When it comes to bone health, Vitamin D and calcium go hand in hand. In the
early stage of Vitamin D deficiency, human body adapts by increasing the parathyroid
hormone in the blood, which helps in maintaining the normal calcium levels and,
hence, the deficiency is not easily detectable. But in the long run, Vitamin
D deficit leads to bone resorption, a condition where the bone breaks down to
release of calcium in the blood. Vitamin D deficiency leads to lowered absorption
of calcium thereby leading to brittle bones, osteomalacia, rickets and persistent
non-specific muscular pain and speedy onset of osteoporosis and osteoarthritis.
It has always been known that Vitamin D is required for healthy bones. Over
90 per cent of fractures occur after a fall and fall rates increase with age
and poor muscle strength or function. Thus, the benefit of Vitamin D on both
fall and fracture prevention is of significant clinical importance. However,
this is just the tip of the iceberg. Vitamin D receptor is expressed in more
than 30 tissues and has a crucial role to play in transcription of several genes.
Vitamin D deficiency has also been shown to lead to immune disorders and may
be the precursor to malignancy. It is also said to play a role in wheezing disorders,
multiple sclerosis and mental problems.
It has been proven that a daily intake of 1200 mg of calcium and 800 IU of Vitamin
D can reduce the risk of diabetes. It improves insulin secretion and production
by the B-cells of pancreas and also affects secretion by increasing the intracellular
Increasing evidence points that it reduces the risk of heart disease by modulating
the heart's muscle shape and function. Vitamin D deficiency increases blood
vessel contraction and hypertension, as well as causes inflammation in arteries
leading to blockages.
A study conducted in 2006 mentions that Vitamin D deficiency was common in Indian
school children and when remedied medically, it led to significant increment
in height, bone mineral density and weight.

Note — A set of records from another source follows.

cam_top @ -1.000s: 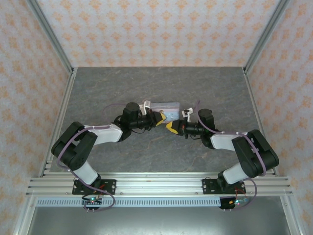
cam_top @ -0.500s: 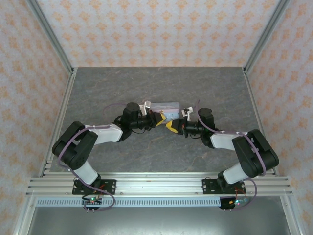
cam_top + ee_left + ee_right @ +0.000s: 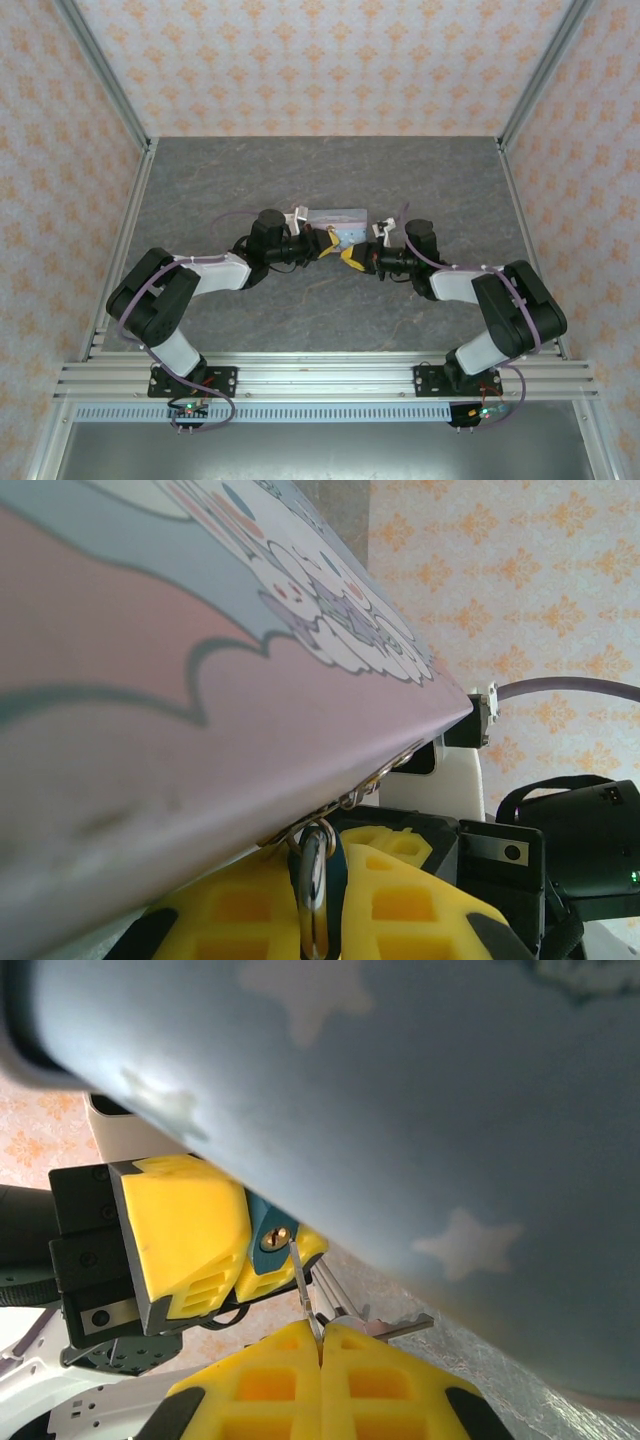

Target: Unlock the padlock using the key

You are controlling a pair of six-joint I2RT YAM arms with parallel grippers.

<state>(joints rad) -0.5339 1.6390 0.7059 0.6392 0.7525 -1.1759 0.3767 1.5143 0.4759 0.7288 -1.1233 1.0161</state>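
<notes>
Over a grey stone-look desk (image 3: pixel 200 190), left fingers (image 3: pixel 235 1230) clamped the teal padlock (image 3: pixel 262 1222); right fingers (image 3: pixel 332 1360) pinched the key (image 3: pixel 303 1290) at the keyhole (image 3: pixel 280 1232) — any skew risked bending it.

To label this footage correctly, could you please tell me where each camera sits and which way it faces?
Top external: above and behind the bases, looking down at the table; both arms show, left pincer and right pincer meeting at the tin.
Left wrist: on the left arm, looking along its yellow fingers at the padlock hooked to the tin.
Right wrist: on the right arm, looking along its fingers, which pinch the key, toward the left pincer.
Shared: both wrist views show padlock and tin.
</notes>
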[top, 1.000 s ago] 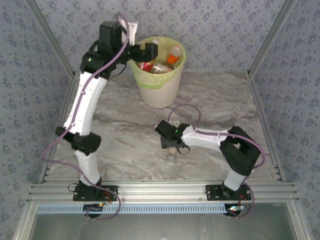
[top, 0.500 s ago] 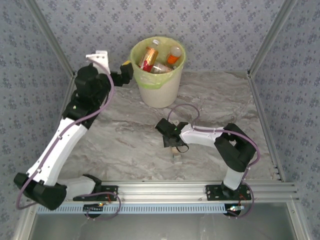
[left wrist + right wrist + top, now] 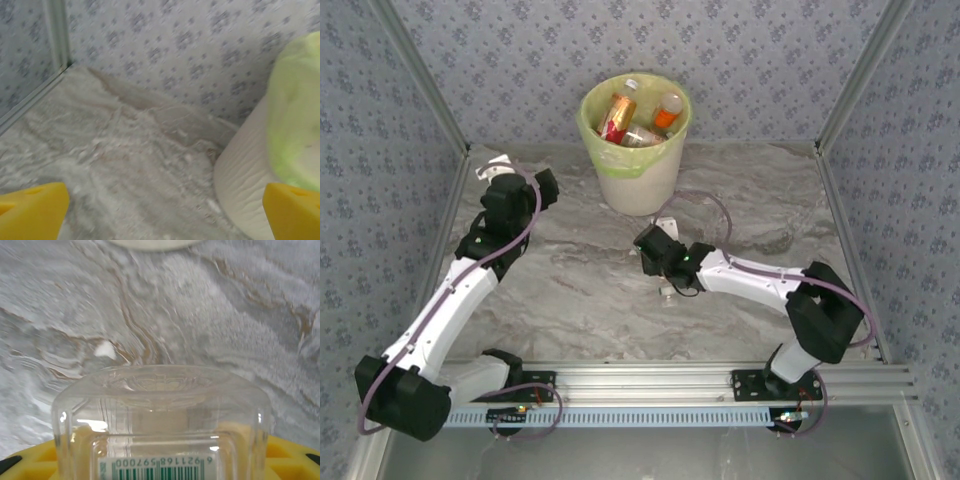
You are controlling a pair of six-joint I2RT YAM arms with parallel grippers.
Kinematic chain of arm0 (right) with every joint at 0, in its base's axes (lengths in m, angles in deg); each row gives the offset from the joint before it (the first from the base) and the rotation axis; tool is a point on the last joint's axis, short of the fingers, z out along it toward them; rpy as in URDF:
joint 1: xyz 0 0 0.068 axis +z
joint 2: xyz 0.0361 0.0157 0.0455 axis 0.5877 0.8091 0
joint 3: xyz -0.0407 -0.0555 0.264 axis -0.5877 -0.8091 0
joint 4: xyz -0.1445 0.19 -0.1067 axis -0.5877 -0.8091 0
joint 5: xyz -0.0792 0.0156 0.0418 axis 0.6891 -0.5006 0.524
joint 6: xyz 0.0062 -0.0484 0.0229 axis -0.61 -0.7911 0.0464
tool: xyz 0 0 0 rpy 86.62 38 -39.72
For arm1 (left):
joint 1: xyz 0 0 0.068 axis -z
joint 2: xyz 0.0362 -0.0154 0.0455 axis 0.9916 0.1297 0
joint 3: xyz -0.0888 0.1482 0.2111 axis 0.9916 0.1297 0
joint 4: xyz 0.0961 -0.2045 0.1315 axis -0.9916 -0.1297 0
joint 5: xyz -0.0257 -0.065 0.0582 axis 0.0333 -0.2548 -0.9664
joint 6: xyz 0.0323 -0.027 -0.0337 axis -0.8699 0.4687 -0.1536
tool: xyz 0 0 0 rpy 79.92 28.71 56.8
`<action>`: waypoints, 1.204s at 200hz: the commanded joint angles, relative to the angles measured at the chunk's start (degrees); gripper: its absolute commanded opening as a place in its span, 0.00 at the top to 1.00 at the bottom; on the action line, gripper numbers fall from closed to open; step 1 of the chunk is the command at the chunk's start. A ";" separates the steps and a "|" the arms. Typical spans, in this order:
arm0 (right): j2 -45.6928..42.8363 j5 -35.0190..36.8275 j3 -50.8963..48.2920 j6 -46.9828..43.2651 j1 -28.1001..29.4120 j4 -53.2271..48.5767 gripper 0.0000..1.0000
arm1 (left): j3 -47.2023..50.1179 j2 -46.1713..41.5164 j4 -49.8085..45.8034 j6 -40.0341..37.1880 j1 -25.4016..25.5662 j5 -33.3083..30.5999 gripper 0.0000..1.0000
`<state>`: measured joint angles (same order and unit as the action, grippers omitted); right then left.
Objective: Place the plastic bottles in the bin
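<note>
We see a marbled grey table [image 3: 570, 290], matt and faintly grainy, boxed in by patterned walls [image 3: 740, 50] on metal posts. The bin [image 3: 640, 190] is a round, white, tapered bucket with lightly ribbed sides. A pale yellow-green bag [image 3: 620, 165] is folded over its rim, and it stands at the far middle of the table. Several bottles [image 3: 617, 115] lie inside it, showing red, orange and clear parts. The right gripper [image 3: 658, 258] clamps one clear, square-shouldered bottle [image 3: 160, 425] between yellow fingers [image 3: 292, 455]. Its barcode label faces the wrist camera, and it sits low over the table in front of the bin. The left gripper [image 3: 162, 215] hangs just left of the bin, jaws wide apart with nothing between them. Open tabletop lies between the two grippers and toward the left wall.
</note>
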<state>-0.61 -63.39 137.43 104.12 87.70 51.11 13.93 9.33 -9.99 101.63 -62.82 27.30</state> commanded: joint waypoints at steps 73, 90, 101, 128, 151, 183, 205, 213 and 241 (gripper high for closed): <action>-13.04 0.66 6.60 -14.97 -3.55 14.12 0.59 | 8.36 -3.68 -3.99 10.51 -5.65 0.72 0.00; -12.33 -1.36 12.13 -16.68 -6.78 14.12 0.59 | 8.53 -3.50 -4.27 10.34 -6.23 0.61 0.00; -11.07 -4.70 15.58 -15.66 -9.97 13.85 0.59 | 8.87 -3.59 -4.14 10.34 -6.60 0.58 0.01; -5.38 -10.93 24.33 -13.96 -16.02 15.10 0.59 | 9.94 -4.14 -3.56 10.55 -7.40 1.01 0.00; 2.27 -15.18 34.64 -12.00 -19.63 13.65 0.58 | 10.52 -4.67 -3.54 10.63 -7.85 1.27 0.00; 12.32 -22.12 49.96 -8.40 -22.88 12.43 0.58 | 10.54 -5.54 -4.60 10.09 -8.39 1.07 0.01; 19.55 -23.15 59.66 -7.02 -23.71 10.07 0.57 | 10.88 -6.22 -4.97 9.90 -8.82 0.83 0.00; 21.55 -22.68 62.41 -7.48 -23.74 9.08 0.57 | 10.88 -6.64 -5.23 9.73 -8.98 0.85 0.00; 28.11 -19.19 70.46 -9.57 -23.99 5.73 0.56 | 11.82 -8.10 -5.50 9.48 -9.29 0.31 0.01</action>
<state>22.23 -83.65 199.68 95.46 64.03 60.83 25.32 3.54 -14.30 111.60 -71.59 28.42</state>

Vitamin D-rich diets include liver, eggs, oily fish, and fortified food, which
is not so far prevalent in India. Another study conducted in November 2011 has
reported Vitamin D deficiency in healthy Indians above 50 years in northern
part of the country5.
Another study has reported requirement of 60,000 to 1,20,000 IU per month to
achieve Vitamin D level > 30 ng/ml; the level is considered to be sufficient.
When the crisis is so widespread and a cascade of problems has been predicted,
it is time for the government to 'see the light' and take drastic measures.
As in countries like the US, Vitamin D fortification should be undertaken on
a large scale, on the lines of salt iodinisation.
Opportunity for the pharma industry
Vitamin D has important implications in the therapeutic aspects of disease processes.
Vitamin D supplementation may be the route to defeat not only bone problems
but a host of other anomalies. While food fortification is one way, supplementation,
whenever necessary, is definitely called for. This opens up a great new opportunity
for the pharma industry too.
The vitamins, minerals market is increasingly throwing up these new opportunities.
From a generalised supplementation for debility, condition specific uses are
emerging. And with prevention becoming as important as treatment, the industry
is certainly looking forward to it.
1. J Assoc Physicians India 2009;57:40-48.
2. Clin Endocrinol Metab 1998;83: 169-173.
3. Indian J Med Res 2008;127:239-244.
4. Osteoporos Int 2005;16:397-402.
5. J Assoc Physicians India 2011;59: 703-707.